From: Jacob Pan <jacob.jun.pan@linux.intel.com>
To: Jens Axboe <axboe@kernel.dk>
Cc: LKML <linux-kernel@vger.kernel.org>, X86 Kernel <x86@kernel.org>,
Peter Zijlstra <peterz@infradead.org>,
iommu@lists.linux.dev, Thomas Gleixner <tglx@linutronix.de>,
Lu Baolu <baolu.lu@linux.intel.com>,
kvm@vger.kernel.org, Dave Hansen <dave.hansen@intel.com>,
Joerg Roedel <joro@8bytes.org>, "H. Peter Anvin" <hpa@zytor.com>,
Borislav Petkov <bp@alien8.de>, Ingo Molnar <mingo@redhat.com>,
Paul Luse <paul.e.luse@intel.com>,
Dan Williams <dan.j.williams@intel.com>,
Raj Ashok <ashok.raj@intel.com>,
"Tian, Kevin" <kevin.tian@intel.com>,
maz@kernel.org, seanjc@google.com,
Robin Murphy <robin.murphy@arm.com>,
jacob.jun.pan@linux.intel.com
Subject: Re: [PATCH 00/15] Coalesced Interrupt Delivery with posted MSI
Date: Mon, 12 Feb 2024 10:27:42 -0800 [thread overview]
Message-ID: <20240212102742.34e1e2c2@jacob-builder> (raw)
In-Reply-To: <9285b29c-6556-46db-b0bb-7a85ad40d725@kernel.dk>
Hi Jens,
On Fri, 9 Feb 2024 13:31:17 -0700, Jens Axboe <axboe@kernel.dk> wrote:
> On 2/9/24 10:43 AM, Jacob Pan wrote:
> > Hi Jens,
> >
> > On Thu, 8 Feb 2024 08:34:55 -0700, Jens Axboe <axboe@kernel.dk> wrote:
> >
> >> Hi Jacob,
> >>
> >> I gave this a quick spin, using 4 gen2 optane drives. Basic test, just
> >> IOPS bound on the drive, and using 1 thread per drive for IO. Random
> >> reads, using io_uring.
> >>
> >> For reference, using polled IO:
> >>
> >> IOPS=20.36M, BW=9.94GiB/s, IOS/call=31/31
> >> IOPS=20.36M, BW=9.94GiB/s, IOS/call=31/31
> >> IOPS=20.37M, BW=9.95GiB/s, IOS/call=31/31
> >>
> >> which is abount 5.1M/drive, which is what they can deliver.
> >>
> >> Before your patches, I see:
> >>
> >> IOPS=14.37M, BW=7.02GiB/s, IOS/call=32/32
> >> IOPS=14.38M, BW=7.02GiB/s, IOS/call=32/31
> >> IOPS=14.38M, BW=7.02GiB/s, IOS/call=32/31
> >> IOPS=14.37M, BW=7.02GiB/s, IOS/call=32/32
> >>
> >> at 2.82M ints/sec. With the patches, I see:
> >>
> >> IOPS=14.73M, BW=7.19GiB/s, IOS/call=32/31
> >> IOPS=14.90M, BW=7.27GiB/s, IOS/call=32/31
> >> IOPS=14.90M, BW=7.27GiB/s, IOS/call=31/32
> >>
> >> at 2.34M ints/sec. So a nice reduction in interrupt rate, though not
> >> quite at the extent I expected.
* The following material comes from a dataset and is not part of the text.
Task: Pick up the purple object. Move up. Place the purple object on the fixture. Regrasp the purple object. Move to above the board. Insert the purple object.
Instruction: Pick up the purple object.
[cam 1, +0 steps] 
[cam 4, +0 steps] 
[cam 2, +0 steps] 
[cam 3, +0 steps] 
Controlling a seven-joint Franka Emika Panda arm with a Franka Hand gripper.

Booted with 'posted_msi' and I do see
> >> posted interrupts increasing in the PMN in /proc/interrupts,
> >>
> > The ints/sec reduction is not as high as I expected either, especially
> > at this high rate. Which means not enough coalescing going on to get the
> > performance benefits.
>
> Right, it means that we're getting pretty decent commands-per-int
> coalescing already. I added another drive and repeated, here's that one:
>
> IOPS w/polled: 25.7M IOPS
>
> Stock kernel:
>
> IOPS=21.41M, BW=10.45GiB/s, IOS/call=32/32
> IOPS=21.44M, BW=10.47GiB/s, IOS/call=32/32
> IOPS=21.41M, BW=10.45GiB/s, IOS/call=32/32
>
> at ~3.7M ints/sec, or about 5.8 IOPS / int on average.
>
> Patched kernel:
>
> IOPS=21.90M, BW=10.69GiB/s, IOS/call=31/32
> IOPS=21.89M, BW=10.69GiB/s, IOS/call=32/31
> IOPS=21.89M, BW=10.69GiB/s, IOS/call=32/32
>
> at the same interrupt rate. So not a reduction, but slighter higher
> perf. Maybe we're reaping more commands on average per interrupt.
>
> Anyway, not a lot of interesting data there, just figured I'd re-run it
> with the added drive.
>
> > The opportunity of IRQ coalescing is also dependent on how long the
> > driver's hardirq handler executes. In the posted MSI demux loop, it does
> > not wait for more MSIs to come before existing the pending IRQ polling
> > loop. So if the hardirq handler finishes very quickly, it may not
> > coalesce as much. Perhaps, we need to find more "useful" work to do to
> > maximize the window for coalescing.
> >
> > I am not familiar with optane driver, need to look into how its hardirq
> > handler work. I have only tested NVMe gen5 in terms of storage IO, i saw
> > 30-50% ints/sec reduction at even lower IRQ rate (200k/sec).
>
> It's just an nvme device, so it's the nvme driver. The IRQ side is very
> cheap - for as long as there are CQEs in the completion ring, it'll reap
> them and complete them. That does mean that if we get an IRQ and there's
> more than one entry to complete, we will do all of them. No IRQ
> coalescing is configured (nvme kind of sucks for that...), but optane
> media is much faster than flash, so that may be a difference.
>
Yeah, I also check the the driver code it seems just wake up the threaded
handler.
For the record, here is my set up and performance data for 4 Samsung disks.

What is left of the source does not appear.